**Aim of the task**
Scan the material for the string "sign" and copy out every line in which it occurs.

═════ Records for this task ═════

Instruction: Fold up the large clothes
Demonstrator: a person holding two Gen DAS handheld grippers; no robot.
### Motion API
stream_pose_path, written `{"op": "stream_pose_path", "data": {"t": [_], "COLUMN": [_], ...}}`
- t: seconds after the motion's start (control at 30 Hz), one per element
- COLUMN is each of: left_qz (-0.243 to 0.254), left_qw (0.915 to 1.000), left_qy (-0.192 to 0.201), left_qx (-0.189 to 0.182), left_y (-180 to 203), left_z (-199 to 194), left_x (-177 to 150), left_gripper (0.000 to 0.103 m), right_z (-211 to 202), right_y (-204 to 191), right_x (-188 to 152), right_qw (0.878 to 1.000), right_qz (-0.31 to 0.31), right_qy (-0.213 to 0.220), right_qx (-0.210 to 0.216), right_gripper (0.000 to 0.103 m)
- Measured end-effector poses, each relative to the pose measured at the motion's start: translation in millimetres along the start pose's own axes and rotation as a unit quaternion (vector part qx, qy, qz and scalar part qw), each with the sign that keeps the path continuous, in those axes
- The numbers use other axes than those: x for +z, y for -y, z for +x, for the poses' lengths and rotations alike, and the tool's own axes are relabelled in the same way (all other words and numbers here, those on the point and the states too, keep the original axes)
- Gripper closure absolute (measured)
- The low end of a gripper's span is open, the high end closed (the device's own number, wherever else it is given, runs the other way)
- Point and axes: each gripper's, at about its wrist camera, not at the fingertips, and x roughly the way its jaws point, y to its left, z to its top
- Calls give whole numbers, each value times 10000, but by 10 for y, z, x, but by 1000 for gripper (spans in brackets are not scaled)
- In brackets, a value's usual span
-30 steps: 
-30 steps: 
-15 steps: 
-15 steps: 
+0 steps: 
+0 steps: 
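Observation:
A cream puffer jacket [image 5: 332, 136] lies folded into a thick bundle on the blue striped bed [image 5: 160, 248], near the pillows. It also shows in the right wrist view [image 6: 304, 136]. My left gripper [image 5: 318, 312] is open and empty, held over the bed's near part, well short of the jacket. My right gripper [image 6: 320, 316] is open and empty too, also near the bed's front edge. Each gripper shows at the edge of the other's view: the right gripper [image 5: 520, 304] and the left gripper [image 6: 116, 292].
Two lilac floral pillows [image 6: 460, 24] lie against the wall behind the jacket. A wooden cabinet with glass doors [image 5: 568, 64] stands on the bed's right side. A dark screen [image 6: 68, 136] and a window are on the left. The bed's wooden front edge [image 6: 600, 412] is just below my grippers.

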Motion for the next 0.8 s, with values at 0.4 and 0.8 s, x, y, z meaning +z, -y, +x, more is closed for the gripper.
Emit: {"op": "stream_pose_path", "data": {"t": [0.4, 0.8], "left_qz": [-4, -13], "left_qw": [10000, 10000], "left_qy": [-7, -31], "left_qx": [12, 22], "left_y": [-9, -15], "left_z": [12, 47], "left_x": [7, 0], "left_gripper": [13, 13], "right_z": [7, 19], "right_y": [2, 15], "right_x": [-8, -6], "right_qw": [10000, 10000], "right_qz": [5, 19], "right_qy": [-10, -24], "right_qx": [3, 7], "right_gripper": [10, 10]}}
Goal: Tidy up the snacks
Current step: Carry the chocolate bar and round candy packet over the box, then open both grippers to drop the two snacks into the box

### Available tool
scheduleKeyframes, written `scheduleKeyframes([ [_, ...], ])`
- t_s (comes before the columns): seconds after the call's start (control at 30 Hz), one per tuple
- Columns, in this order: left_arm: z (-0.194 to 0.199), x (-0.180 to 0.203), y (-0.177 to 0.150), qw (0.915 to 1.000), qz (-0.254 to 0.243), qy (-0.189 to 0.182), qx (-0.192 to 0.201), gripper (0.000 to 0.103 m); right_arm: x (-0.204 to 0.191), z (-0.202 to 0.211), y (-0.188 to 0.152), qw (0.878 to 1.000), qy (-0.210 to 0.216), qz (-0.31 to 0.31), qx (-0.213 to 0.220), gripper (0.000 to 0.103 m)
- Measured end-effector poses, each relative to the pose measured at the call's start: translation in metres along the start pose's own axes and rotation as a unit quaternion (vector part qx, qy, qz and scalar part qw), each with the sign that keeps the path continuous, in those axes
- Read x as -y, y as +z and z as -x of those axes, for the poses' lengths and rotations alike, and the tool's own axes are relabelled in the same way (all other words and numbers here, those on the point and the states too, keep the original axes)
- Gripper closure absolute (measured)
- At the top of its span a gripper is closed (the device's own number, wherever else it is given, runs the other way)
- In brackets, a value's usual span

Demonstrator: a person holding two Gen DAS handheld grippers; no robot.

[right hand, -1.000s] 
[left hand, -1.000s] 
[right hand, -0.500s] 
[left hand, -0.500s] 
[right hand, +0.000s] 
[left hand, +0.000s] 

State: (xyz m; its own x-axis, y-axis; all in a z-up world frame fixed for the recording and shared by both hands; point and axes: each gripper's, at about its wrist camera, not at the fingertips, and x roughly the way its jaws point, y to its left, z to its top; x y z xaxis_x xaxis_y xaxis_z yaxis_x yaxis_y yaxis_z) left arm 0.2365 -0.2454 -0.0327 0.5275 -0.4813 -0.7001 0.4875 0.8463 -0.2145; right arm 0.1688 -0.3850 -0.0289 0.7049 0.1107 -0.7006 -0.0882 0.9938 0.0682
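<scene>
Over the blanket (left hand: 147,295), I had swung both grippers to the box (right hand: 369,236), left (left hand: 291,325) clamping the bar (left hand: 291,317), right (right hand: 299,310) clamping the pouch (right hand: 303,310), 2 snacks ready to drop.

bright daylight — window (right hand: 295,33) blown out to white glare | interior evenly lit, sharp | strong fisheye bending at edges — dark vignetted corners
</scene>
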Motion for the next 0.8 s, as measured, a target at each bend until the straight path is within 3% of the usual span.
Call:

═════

**Solution for this exercise**
- Measured end-effector poses, each relative to the pose measured at the motion's start: translation in millimetres along the start pose's own axes and rotation as a unit quaternion (vector part qx, qy, qz and scalar part qw), each with the sign that keeps the path continuous, in those axes
- Measured end-effector poses, each relative to the pose measured at the call's start: translation in metres along the start pose's own axes and rotation as a unit quaternion (vector part qx, qy, qz and scalar part qw), each with the sign that keeps the path continuous, in those axes

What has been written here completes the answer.